Problem requirements: Set down the data below in full, exactly as it reads, but without the pictures.

The data:

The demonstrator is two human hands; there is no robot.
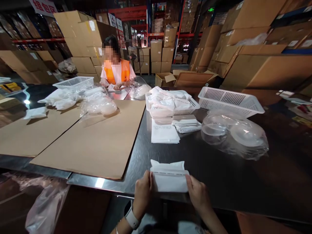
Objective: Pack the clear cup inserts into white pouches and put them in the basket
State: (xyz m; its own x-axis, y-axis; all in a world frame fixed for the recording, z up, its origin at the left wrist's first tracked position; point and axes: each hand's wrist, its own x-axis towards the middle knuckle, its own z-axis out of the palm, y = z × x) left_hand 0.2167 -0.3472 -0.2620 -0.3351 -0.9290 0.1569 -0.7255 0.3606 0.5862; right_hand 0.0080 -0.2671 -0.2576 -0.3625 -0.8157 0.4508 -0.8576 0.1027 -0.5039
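From my head view I have the white packet [170,182] stretched between both hands, at the near edge of the dark metal worktop [190,159]. My left hand [143,188] pinches its left side, thumb toward me, and my right hand [198,191] grips the right side the same way, so both are closed on it. I read a line of small dark print across the packet, though the characters are too small for me to make out; a part with two pointed corners sticks up behind it. I can't tell whether its lower edge touches the metal. On my left wrist I see a pale watch [132,218]. Beyond the packet lie a neat stack of flat white bags [164,131] and, just beside it, a looser pile [186,126], both in front of a white basket [159,113] heaped with more. To the right I see clear plastic wrap [253,149] around rounded translucent containers [243,132]; to the left, brown cardboard [97,143]. Across from me sits a person in an orange vest [125,70].
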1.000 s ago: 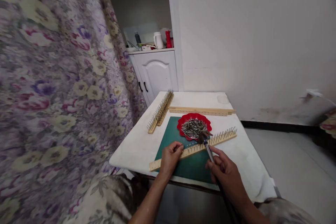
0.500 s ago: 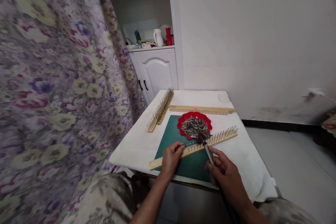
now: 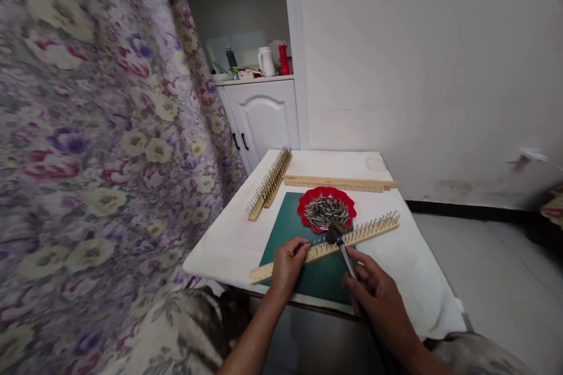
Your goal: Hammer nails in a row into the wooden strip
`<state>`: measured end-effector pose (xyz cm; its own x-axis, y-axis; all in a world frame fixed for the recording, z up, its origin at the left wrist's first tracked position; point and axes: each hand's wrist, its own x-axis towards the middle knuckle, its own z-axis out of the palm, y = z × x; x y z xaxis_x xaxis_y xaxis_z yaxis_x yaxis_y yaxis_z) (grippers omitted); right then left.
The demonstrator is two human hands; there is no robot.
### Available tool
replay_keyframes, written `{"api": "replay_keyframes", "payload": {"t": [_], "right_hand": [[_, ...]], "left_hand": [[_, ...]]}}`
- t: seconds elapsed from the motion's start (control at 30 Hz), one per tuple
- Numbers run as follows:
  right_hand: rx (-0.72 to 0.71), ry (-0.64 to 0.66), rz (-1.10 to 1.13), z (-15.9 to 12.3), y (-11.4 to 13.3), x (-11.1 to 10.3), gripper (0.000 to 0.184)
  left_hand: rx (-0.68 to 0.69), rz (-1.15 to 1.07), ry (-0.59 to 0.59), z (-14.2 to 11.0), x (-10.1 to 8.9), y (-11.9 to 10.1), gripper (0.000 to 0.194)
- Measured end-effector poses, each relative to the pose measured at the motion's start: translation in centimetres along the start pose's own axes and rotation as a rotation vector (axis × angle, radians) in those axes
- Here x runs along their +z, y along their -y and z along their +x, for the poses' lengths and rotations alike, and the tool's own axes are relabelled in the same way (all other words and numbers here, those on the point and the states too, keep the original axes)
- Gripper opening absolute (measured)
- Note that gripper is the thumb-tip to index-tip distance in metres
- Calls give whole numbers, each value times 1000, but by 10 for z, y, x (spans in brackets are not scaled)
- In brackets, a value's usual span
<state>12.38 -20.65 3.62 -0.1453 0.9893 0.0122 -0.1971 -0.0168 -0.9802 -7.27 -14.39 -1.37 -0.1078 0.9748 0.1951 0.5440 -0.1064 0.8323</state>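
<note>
Holding a hammer [image 3: 348, 259] by its shaft, the right hand [image 3: 382, 292] has its head at the nail-studded wooden strip [image 3: 320, 251] slanting across the green mat [image 3: 321, 282] on the table [image 3: 229, 246], while the left hand [image 3: 287, 265] bunches its fingers at the strip, whether its grip closes on a nail I cannot tell.
</note>
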Motion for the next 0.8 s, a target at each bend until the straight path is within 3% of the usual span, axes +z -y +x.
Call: {"api": "replay_keyframes", "payload": {"t": [0.27,0.67,0.8], "right_hand": [[20,49,35,-1,-6,2,47],[9,147,-92,18,19,32,41],[-9,149,-87,24,16,38,46]], "left_hand": [[61,61,-4,0,3,-1,20],[88,112,-10,-2,4,2,15],[83,107,-9,-2,3,-1,17]]}}
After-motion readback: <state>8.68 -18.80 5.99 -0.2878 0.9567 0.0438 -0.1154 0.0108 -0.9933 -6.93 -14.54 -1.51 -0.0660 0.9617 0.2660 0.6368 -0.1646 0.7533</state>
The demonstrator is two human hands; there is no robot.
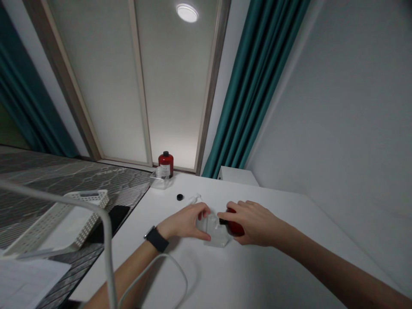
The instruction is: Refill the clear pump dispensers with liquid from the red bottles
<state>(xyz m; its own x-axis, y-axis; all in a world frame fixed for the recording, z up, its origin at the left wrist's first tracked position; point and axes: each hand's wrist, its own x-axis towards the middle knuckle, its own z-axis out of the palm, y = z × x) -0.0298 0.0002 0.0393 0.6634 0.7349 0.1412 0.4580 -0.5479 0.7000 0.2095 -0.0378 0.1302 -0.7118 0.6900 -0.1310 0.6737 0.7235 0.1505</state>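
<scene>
Gripping the red bottle [236, 229] tipped in the right hand [259, 223], by the clear container [217, 238] on the surface [257, 279]. Left hand [186, 221] curved opposite, can't tell if gripping. Tilt slowly, container braced.

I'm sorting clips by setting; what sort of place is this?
Probably a room in a home: teal curtains beside frosted sliding doors, a plain white table, and a patterned floor covering.
</scene>
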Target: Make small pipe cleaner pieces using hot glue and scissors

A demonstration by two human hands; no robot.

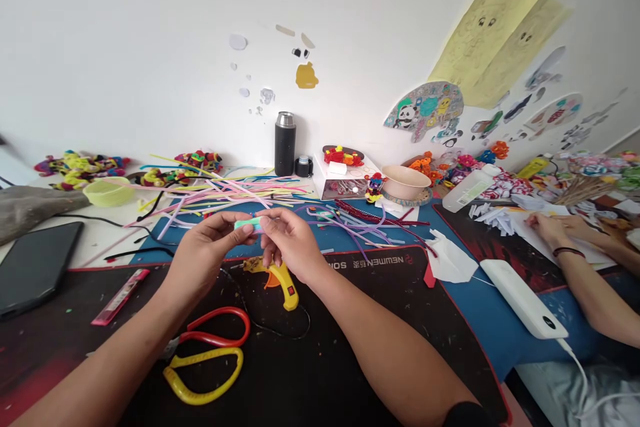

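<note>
Between the fingertips of both hands is a short mint-green piece (249,223), which looks like bent pipe cleaner; its far details are too small to tell. My left hand (213,247) pinches its left end, and my right hand (287,240) closes on its right end. Just under my right hand a yellow glue gun (284,283) lies on the black mat (350,347), its nozzle to the left. Closer to me, scissors (213,347) with one red and one yellow handle rest partly behind my left forearm. A pink packet (121,297) lies left of that forearm.
Loose pipe cleaners (235,193) spread behind my hands. A black thermos (285,147), white box (345,180) and beige bowl (406,181) stand near the wall. A tablet (37,270) lies left; a white power bank (523,297) lies right, near a co-worker's arm (585,280).
</note>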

Worked solution:
The demonstrator is two human hands; there is no robot.
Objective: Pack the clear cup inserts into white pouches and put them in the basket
State: (xyz m; its own x-axis, y-axis; all in a world frame fixed for the recording, z up, its origin at the left wrist's first tracked position; point and axes: each hand's wrist, its own x-axis towards the middle knuckle, its own z-axis out of the palm, y = z × x) left_hand 0.2167 -0.3472 -0.2620 -0.3351 -0.9290 0.1569 -0.7255 0.3606 0.5862; right_hand 0.0080 -0.2671 -0.2576 -0.3625 -0.8157 0.4508 -0.8576 0.1027 -0.5039
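From my head view I have the white packet [170,182] stretched between both hands, at the near edge of the dark metal worktop [190,159]. My left hand [143,188] pinches its left side, thumb toward me, and my right hand [198,191] grips the right side the same way, so both are closed on it. I read a line of small dark print across the packet, though the characters are too small for me to make out; a part with two pointed corners sticks up behind it. I can't tell whether its lower edge touches the metal. On my left wrist I see a pale watch [132,218]. Beyond the packet lie a neat stack of flat white bags [164,131] and, just beside it, a looser pile [186,126], both in front of a white basket [159,113] heaped with more. To the right I see clear plastic wrap [253,149] around rounded translucent containers [243,132]; to the left, brown cardboard [97,143]. Across from me sits a person in an orange vest [125,70].
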1.000 s ago: 
0.500 s ago: 
now: 
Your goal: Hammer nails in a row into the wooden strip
`<state>`: measured end-effector pose (xyz cm; its own x-axis, y-axis; all in a world frame fixed for the recording, z up, its origin at the left wrist's first tracked position; point and axes: each hand's wrist, its own x-axis towards the middle knuckle, its own z-axis out of the palm, y = z × x; x y z xaxis_x xaxis_y xaxis_z yaxis_x yaxis_y yaxis_z) (grippers omitted); right then left.
The demonstrator is two human hands; there is no robot.
### Available tool
replay_keyframes, written `{"api": "replay_keyframes", "payload": {"t": [_], "right_hand": [[_, ...]], "left_hand": [[_, ...]]}}`
- t: seconds elapsed from the motion's start (control at 30 Hz), one per tuple
- Numbers run as follows:
  right_hand: rx (-0.72 to 0.71), ry (-0.64 to 0.66), rz (-1.10 to 1.13), z (-15.9 to 12.3), y (-11.4 to 13.3), x (-11.1 to 10.3), gripper (0.000 to 0.184)
  left_hand: rx (-0.68 to 0.69), rz (-1.15 to 1.07), ry (-0.59 to 0.59), z (-14.2 to 11.0), x (-10.1 to 8.9), y (-11.9 to 10.1), gripper (0.000 to 0.194)
- Measured end-effector poses, each relative to the pose measured at the motion's start: translation in centimetres along the start pose's own axes and rotation as a rotation vector (axis × angle, radians) in those axes
- Here x runs along their +z, y along their -y and z along their +x, for the poses' lengths and rotations alike, and the tool's own axes are relabelled in the same way (all other words and numbers here, those on the point and the states too, keep the original axes)
- Gripper opening absolute (measured)
- Note that gripper is the thumb-tip to index-tip distance in metres
- Calls give whole numbers, each value times 1000, but by 10 for z, y, x (spans in brackets are not scaled)
- In brackets, a value's usual span
<state>12.38 -20.65 3.62 -0.1453 0.9893 0.0122 -0.1971 -0.0168 -0.9802 -7.27 -14.39 -1.37 -0.1078 0.9748 0.1951 0.5440 -0.1064 0.8323</state>
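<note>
Holding a hammer [image 3: 348, 259] by its shaft, the right hand [image 3: 382, 292] has its head at the nail-studded wooden strip [image 3: 320, 251] slanting across the green mat [image 3: 321, 282] on the table [image 3: 229, 246], while the left hand [image 3: 287, 265] bunches its fingers at the strip, whether its grip closes on a nail I cannot tell.
</note>
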Motion for the next 0.8 s, a target at each bend until the straight path is within 3% of the usual span, axes +z -y +x.
Call: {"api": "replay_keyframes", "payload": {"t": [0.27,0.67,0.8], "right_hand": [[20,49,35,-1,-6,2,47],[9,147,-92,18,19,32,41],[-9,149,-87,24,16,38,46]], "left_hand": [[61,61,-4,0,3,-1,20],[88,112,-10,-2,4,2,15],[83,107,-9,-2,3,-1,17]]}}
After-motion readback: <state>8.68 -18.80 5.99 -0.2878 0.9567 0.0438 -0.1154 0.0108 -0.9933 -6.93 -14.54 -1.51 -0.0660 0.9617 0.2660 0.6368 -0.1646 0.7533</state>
The demonstrator is two human hands; there is no robot.
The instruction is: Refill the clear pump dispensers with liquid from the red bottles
<state>(xyz m; its own x-axis, y-axis; all in a world frame fixed for the recording, z up, its origin at the left wrist's first tracked position; point and axes: each hand's wrist, its own x-axis towards the middle knuckle, its own z-axis out of the palm, y = z × x) -0.0298 0.0002 0.0393 0.6634 0.7349 0.1412 0.4580 -0.5479 0.7000 0.2095 -0.0378 0.1302 -0.7118 0.6900 -0.1310 0.6737 0.7235 0.1505</state>
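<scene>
Gripping the red bottle [236, 229] tipped in the right hand [259, 223], by the clear container [217, 238] on the surface [257, 279]. Left hand [186, 221] curved opposite, can't tell if gripping. Tilt slowly, container braced.

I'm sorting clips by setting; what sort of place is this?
Probably a room in a home: teal curtains beside frosted sliding doors, a plain white table, and a patterned floor covering.
</scene>
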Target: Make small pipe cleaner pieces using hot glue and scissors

A demonstration by two human hands; no robot.


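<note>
Between the fingertips of both hands is a short mint-green piece (249,223), which looks like bent pipe cleaner; its far details are too small to tell. My left hand (213,247) pinches its left end, and my right hand (287,240) closes on its right end. Just under my right hand a yellow glue gun (284,283) lies on the black mat (350,347), its nozzle to the left. Closer to me, scissors (213,347) with one red and one yellow handle rest partly behind my left forearm. A pink packet (121,297) lies left of that forearm.
Loose pipe cleaners (235,193) spread behind my hands. A black thermos (285,147), white box (345,180) and beige bowl (406,181) stand near the wall. A tablet (37,270) lies left; a white power bank (523,297) lies right, near a co-worker's arm (585,280).
</note>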

What precedes this is the full answer.